Son bir kaç yıl içinde radikalleşen Mapuche eylemcileri toprak işgali, yol kapama, kasıtlı olarak mahsul ve orman yakma gibi eylem taktikleriyle seslerini duyurmaya çalışıyorlar. Fakat bu hareket, "terörle mücadele kanunları"yla Şili devleti tarafından bastırılmaya çalışıyor.
Bu kanunların özelliği, yasadışı toprak işgallerini ve çokuluslu şirketlerin malzemelerine ve personeline karşı saldırıları terörizm olarak tanımlaması ve suçlananların sivil ve askeri mahkemelerde yargılanmasını şart koşması.
Bu kanunlara göre; savcılar ellerindeki delilleri saklı tutabilir, gizli sanıkların ifadelerine başvurup, telefonları gizlice dinleyebilir ve şüpheliler resmi bir suçlama olmadan 10 güne kadar hapiste tutulabilir.
Terörist olarak adlandırılan tutuklular uzun yıllar boyunca hapiste tutuluyor. Mapuche eylemcilerinin de ifade ettikleri üzere, genelde askeri mahkemelerde görülen bu davalarda, tutuklular işlenen eylemin içeriğine bakılmaksızın orantısız bir şekilde uzun yıllar hüküm giyiyorlar.
Açlık grevinde dört eylemci
Şili her ne kadar, diktatörlüğün kalıntılarından arınmış bir ülke olarak adlandırılsa da, "terörle mücadele kanunu", Pinochet devrinden kalan miraslardan biri.
Orijinalinde askeri rejime karşı çıkanları yargılamak için 1984 yılında yürürlüğe girmiş olan bu kanun, 1993 yılından beri sivil-demokratik hükümet tarafından sadece ama sadece Mapuche halkının eylemlerini bastırmak adına kullanılıyor.
Dün biten ve 60 gün süren açlık grevinin altında yatan neden Mapuche'lerin bu haksız uygulamaya karşı olan isyanları. Aralık 2011'de bir polis baskını sırasında tutuklanan Daniel Levinao Montoya (18) and Paulino Levipán Coyan (19) polis memurunu öldürmeye teşebbüs ve ruhsatsız silah taşımak suçlarından 10 yıla mahkum edilmişlerdi.
Tutuklular hukuk düzeninin kusurlarla dolu olduğunu ve savcıların ellerinde bir delil olmadığını yineleyerek, kendilerine verilen hükümlerini tanımadıklarını belirtmişlerdi. Ağustos ayından beri, aynı baskında yakalanan Eric ve Rodrigo Montoya'nın da katıldığı açlık grevi ile dava gündeme oturdu.

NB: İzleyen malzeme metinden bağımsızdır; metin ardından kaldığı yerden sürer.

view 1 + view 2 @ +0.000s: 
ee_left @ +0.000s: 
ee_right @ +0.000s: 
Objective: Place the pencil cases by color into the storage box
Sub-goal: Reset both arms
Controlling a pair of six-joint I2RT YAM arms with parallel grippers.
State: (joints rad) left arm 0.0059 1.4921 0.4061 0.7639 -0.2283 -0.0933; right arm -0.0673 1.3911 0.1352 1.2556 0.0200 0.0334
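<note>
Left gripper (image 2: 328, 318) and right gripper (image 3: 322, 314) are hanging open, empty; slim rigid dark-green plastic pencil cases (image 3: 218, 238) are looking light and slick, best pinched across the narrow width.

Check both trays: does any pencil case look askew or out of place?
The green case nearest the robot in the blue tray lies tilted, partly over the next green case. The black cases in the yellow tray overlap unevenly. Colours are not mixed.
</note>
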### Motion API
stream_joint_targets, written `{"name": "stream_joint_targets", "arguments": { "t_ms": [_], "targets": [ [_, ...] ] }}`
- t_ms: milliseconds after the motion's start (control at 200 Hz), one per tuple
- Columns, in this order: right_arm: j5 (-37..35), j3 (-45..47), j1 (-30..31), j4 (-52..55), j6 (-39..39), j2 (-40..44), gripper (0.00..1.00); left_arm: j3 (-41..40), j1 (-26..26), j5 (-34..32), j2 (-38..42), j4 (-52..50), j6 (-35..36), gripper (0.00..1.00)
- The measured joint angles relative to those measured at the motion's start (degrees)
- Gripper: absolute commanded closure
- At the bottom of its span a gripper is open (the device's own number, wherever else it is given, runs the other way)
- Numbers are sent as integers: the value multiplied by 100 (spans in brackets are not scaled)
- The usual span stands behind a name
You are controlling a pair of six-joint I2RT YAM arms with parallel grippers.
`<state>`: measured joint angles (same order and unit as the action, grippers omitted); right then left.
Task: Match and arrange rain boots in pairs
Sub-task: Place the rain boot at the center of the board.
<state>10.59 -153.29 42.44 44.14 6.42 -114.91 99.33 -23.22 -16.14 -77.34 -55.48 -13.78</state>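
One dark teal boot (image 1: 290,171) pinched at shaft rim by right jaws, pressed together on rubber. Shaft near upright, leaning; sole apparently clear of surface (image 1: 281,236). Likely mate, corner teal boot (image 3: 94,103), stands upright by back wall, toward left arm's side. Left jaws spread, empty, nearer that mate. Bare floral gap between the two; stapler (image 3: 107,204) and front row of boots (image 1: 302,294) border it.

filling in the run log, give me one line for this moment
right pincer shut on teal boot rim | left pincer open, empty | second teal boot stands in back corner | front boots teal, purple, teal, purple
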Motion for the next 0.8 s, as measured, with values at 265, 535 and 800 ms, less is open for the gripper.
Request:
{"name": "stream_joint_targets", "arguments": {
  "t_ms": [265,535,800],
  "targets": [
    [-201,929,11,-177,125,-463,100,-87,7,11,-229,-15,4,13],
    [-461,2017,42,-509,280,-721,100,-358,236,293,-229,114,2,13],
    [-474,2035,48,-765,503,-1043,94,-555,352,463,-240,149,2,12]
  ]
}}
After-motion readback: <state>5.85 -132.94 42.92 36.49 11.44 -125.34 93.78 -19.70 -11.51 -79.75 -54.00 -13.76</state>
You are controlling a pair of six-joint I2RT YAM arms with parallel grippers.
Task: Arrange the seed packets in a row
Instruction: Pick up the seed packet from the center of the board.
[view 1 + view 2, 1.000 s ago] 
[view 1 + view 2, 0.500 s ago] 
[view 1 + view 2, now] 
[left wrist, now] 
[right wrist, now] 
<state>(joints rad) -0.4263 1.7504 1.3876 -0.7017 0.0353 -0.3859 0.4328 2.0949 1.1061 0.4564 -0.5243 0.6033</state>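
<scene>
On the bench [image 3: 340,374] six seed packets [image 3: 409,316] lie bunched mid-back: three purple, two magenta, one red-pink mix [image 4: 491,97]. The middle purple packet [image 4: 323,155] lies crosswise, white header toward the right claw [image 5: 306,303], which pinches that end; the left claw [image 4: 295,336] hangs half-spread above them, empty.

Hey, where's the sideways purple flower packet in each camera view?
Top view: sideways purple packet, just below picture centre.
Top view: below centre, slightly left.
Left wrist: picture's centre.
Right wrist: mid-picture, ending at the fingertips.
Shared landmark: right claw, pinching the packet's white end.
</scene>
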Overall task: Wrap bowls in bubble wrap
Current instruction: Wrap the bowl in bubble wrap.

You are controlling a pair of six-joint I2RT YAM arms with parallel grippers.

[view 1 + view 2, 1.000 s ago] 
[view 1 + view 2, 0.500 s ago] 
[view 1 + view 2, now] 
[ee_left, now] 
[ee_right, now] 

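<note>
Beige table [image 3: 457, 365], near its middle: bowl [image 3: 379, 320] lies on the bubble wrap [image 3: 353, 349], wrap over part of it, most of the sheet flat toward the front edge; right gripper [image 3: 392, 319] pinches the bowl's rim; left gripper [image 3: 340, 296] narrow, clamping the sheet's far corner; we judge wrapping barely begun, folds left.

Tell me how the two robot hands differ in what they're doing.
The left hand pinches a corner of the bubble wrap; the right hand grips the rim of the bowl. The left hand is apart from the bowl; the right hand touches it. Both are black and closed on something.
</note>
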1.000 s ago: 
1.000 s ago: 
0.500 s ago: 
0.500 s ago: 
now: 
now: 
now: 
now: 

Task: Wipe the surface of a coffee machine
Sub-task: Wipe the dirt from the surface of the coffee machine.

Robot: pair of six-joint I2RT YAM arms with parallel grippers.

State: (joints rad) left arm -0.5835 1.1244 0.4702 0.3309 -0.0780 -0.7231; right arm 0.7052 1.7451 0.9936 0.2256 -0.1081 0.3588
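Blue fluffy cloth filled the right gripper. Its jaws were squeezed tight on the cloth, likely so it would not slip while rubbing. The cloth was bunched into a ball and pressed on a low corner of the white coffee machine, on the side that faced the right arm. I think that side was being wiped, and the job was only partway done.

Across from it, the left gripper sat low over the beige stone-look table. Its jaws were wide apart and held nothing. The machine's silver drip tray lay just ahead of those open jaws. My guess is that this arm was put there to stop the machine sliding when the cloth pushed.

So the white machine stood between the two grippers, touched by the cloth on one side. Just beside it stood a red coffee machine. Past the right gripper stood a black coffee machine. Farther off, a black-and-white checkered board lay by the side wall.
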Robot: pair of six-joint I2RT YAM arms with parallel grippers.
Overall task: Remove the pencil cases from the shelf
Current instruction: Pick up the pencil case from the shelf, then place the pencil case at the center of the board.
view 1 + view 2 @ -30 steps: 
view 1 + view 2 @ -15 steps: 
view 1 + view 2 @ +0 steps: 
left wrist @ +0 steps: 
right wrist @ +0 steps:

Eylemciler kaybettikleri kilolar ve yaşadıkları bilinç kaybı ve ritim bozuklukları gibi problemler dolayısıyla hastaneye kaldırılmışlarsa da yemek yemeyi reddetmişler ve yetkililer tarafından cezaevine geri yollanmışlardı.
Şili başkanı Sebastián Piñera'nin Mapuche halkının gönlünü alma çalışmaları bir fayda etmediyse de yerli halkın yüzünü güldürecek haber Yargıtay'dan geldi.
Yargıtay dört eylemcinin, delil yetersizliğinden polis memurunu öldürmeye teşebbüs suçundan aldıkları hükümleri iptal etti.
Fakat Mapuche eylemcileri ruhsatsız silah taşıma suçundan aldıkları cezaları tamamlamak durumundalar.
Kundakçılık ve toprak işgalinin "terörizm" olarak tanımlanabildiği bu yasanın ise ülkenin en zenginlerinden olan milyarder Sebastián Piñera hükümeti dönemince kaldırılması ise pek mümkün görünmüyor. (HK)
* Oya Yeğen, Boston Üniversitesi Siyasal Bilimler Doktora öğrencisi.